What to do:
Although the records contain pictures, only their text should be reproduced, exactly as written.

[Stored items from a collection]
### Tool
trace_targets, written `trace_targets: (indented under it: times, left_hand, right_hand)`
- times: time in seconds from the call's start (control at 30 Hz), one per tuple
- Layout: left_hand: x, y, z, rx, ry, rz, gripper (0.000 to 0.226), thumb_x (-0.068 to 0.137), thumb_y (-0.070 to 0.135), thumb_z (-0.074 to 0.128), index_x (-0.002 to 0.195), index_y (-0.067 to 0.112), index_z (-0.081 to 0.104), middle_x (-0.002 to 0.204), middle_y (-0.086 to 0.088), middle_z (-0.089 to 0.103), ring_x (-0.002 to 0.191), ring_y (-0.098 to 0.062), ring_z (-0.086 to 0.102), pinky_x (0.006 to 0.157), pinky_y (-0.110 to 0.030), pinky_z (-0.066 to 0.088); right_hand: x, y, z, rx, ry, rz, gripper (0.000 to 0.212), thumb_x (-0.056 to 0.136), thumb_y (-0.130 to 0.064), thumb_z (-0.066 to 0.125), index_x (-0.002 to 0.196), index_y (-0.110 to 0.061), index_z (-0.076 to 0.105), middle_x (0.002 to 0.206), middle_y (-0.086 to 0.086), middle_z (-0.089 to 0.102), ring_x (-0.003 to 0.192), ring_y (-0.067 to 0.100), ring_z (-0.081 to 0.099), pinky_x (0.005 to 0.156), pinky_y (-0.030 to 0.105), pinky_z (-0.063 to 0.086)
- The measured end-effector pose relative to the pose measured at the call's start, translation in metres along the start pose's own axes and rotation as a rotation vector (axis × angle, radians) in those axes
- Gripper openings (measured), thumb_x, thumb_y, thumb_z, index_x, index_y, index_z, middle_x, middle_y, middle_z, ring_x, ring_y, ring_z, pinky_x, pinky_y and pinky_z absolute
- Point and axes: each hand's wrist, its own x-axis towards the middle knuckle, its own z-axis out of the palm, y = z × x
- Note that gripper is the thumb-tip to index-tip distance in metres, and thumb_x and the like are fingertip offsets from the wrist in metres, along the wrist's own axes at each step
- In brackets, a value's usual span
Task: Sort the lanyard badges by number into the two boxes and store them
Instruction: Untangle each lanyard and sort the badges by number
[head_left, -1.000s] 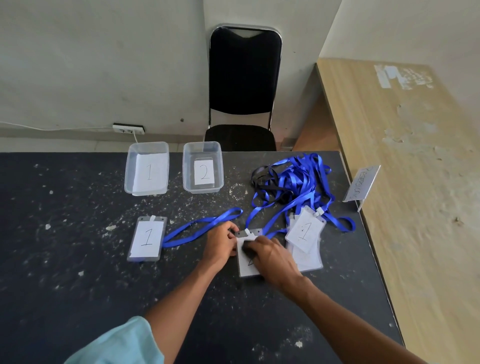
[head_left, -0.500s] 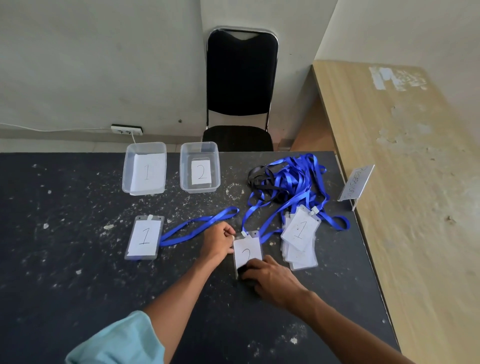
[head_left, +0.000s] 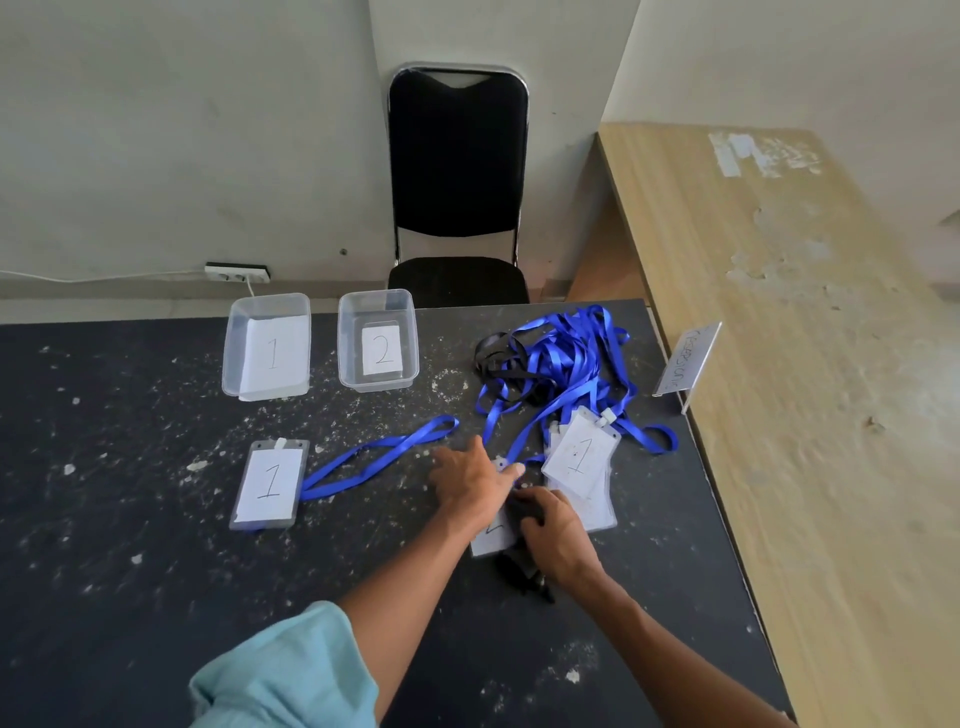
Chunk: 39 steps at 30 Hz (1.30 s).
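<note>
Badge 2 (head_left: 491, 538) beneath left hand (head_left: 470, 486), fingers (head_left: 475, 452) spread; right hand (head_left: 558, 538) fingers (head_left: 530, 500) curled on it.

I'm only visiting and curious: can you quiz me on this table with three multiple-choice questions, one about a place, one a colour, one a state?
1. Against the box marked 1, the box marked 2 stands: A left of it; B right of it; C stacked on it.
2. Most straps in the lanyard tangle are: A red; B blue; C green.
3. The lone badge marked 1 at the left: A lies flat on the table, untouched; B is gripped; C sits in a box.
Answers: B, side by side, 2 on the right. B, blue save one black strap. A, left hand and right hand are at the badge marked 2 instead.
</note>
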Motion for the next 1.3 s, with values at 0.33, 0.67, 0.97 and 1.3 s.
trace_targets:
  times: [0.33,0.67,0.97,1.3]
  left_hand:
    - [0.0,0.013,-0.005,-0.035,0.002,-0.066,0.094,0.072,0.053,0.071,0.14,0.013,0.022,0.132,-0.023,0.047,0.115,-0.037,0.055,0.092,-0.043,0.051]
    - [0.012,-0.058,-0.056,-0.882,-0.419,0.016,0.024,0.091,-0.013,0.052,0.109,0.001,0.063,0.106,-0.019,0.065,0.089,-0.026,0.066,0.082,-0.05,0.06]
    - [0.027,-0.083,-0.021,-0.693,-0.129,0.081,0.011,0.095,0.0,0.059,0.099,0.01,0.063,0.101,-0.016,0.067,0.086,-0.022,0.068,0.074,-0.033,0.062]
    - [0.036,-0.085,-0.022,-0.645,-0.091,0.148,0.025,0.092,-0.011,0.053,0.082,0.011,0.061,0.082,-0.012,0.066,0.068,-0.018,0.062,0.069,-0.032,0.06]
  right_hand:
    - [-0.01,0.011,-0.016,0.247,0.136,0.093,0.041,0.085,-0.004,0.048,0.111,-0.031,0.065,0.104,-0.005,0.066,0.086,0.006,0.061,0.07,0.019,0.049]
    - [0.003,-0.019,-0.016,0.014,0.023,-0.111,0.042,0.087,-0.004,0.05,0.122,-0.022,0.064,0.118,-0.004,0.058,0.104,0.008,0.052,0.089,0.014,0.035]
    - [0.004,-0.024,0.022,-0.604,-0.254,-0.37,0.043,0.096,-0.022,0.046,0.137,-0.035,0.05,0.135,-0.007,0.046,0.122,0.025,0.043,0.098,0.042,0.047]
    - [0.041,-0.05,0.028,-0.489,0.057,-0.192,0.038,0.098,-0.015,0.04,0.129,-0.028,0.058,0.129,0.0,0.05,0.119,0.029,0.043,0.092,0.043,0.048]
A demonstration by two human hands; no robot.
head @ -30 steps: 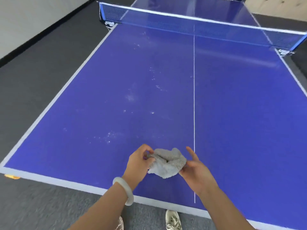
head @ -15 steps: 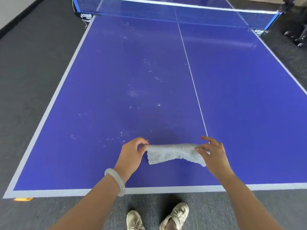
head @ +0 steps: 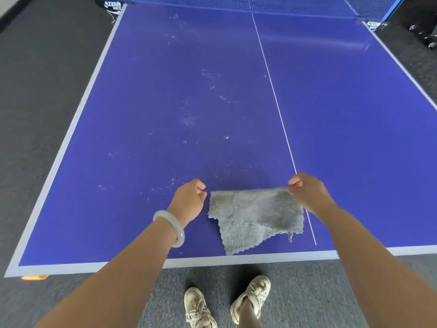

Your response:
### Tool
trace_targets, written `trace_targets: (indented under it: times, left_hand, right_hand)`
- times: time in seconds from the call's start (control at 30 Hz), one per tuple
- Layout: left_hand: x, y, z, rx, ry, rz, gripper (0.000 to 0.226), thumb_x (-0.068 to 0.137), thumb_y (-0.070 to 0.135), thumb_z (-0.074 to 0.128), index_x (-0.002 to 0.195), index_y (-0.067 to 0.112), index_z (-0.081 to 0.104), middle_x (-0.002 to 0.204), middle_y (-0.086 to 0.088), middle_z (-0.089 to 0.103), ring_x (-0.002 to 0.191), ring_y (-0.098 to 0.062), ring_z (-0.086 to 0.102), pinky_x (0.006 to 0.157), pinky_y (-0.110 to 0.030), pinky_z (-0.066 to 0.088); right_hand: x, y, z, rx, ry, rz, gripper (0.000 to 0.212), thumb_x (-0.056 to 0.136), thumb_y (-0.130 to 0.064), thumb_z (-0.066 to 0.125), index_x (-0.002 to 0.196), index_y (-0.110 to 0.061), index_z (-0.076 to 0.105), middle_x (0.002 to 0.206), middle_y (-0.086 to 0.086), middle_z (-0.089 to 0.102), ring_x (-0.003 to 0.192), ring_y (-0.067 to 0.100), ring_z (-0.081 to 0.099), pinky_x (0.005 to 0.156), pinky_y (-0.030 to 0.105), pinky_z (-0.063 to 0.086)
- The measured end-effector pose relative to the pose measured at the call's start, translation in metres along the start pose's own axes and rotation as a rotation vector (axis × angle, radians) in those axes
- Gripper openings (measured), thumb_x, thumb_y, thumb_z, index_x, index_y, index_z, middle_x, middle_y, middle_z, ring_x, ring_y, ring_z, pinky_x, pinky_y and pinky_z absolute
- Point and axes: each hand's wrist, its own x-axis towards the middle knuckle, its own z-axis out of the palm, y = z × x
- Note that gripper is the thumb-tip to index-tip distance in metres, and thumb_x and the like are fingertip offsets from the wrist in metres, along the wrist's own axes at each step
- In brackets, a value's usual span
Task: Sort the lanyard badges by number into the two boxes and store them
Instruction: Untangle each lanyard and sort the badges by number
[head_left, -1.000s] 
[head_left, -0.500s] 
[head_left, +0.000s] 
Chunk: 39 steps at 30 Hz (1.30 s).
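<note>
Badge 2 (head_left: 491, 538) beneath left hand (head_left: 470, 486), fingers (head_left: 475, 452) spread; right hand (head_left: 558, 538) fingers (head_left: 530, 500) curled on it.

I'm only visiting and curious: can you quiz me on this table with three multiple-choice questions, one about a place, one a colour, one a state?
1. Against the box marked 1, the box marked 2 stands: A left of it; B right of it; C stacked on it.
2. Most straps in the lanyard tangle are: A red; B blue; C green.
3. The lone badge marked 1 at the left: A lies flat on the table, untouched; B is gripped; C sits in a box.
Answers: B, side by side, 2 on the right. B, blue save one black strap. A, left hand and right hand are at the badge marked 2 instead.
</note>
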Motion for the next 1.3 s, with values at 0.33, 0.67, 0.97 and 1.3 s.
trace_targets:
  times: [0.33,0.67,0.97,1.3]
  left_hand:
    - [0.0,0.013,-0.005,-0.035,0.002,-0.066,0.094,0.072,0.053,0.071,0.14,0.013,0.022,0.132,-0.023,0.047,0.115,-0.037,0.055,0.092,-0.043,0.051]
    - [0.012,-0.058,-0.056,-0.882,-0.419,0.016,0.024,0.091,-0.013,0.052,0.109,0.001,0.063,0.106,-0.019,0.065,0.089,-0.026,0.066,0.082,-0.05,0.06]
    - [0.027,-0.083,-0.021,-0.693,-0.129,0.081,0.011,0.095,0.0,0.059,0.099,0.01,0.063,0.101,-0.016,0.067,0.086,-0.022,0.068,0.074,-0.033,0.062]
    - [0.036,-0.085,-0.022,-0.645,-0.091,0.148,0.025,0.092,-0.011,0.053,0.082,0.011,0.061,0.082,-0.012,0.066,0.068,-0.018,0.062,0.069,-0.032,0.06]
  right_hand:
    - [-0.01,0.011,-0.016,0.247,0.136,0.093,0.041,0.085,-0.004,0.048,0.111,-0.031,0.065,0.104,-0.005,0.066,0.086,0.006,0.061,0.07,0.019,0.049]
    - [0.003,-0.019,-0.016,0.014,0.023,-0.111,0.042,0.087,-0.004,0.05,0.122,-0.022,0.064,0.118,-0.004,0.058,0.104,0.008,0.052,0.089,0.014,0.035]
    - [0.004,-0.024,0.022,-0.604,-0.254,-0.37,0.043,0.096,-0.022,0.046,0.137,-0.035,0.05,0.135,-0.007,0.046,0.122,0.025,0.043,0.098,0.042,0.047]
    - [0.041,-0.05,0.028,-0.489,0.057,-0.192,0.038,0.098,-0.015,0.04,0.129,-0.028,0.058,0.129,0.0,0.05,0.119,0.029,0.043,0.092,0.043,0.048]
A demonstration by two human hands; no robot.
head @ -30 steps: 
head @ -15 steps: 
head @ +0 steps: 

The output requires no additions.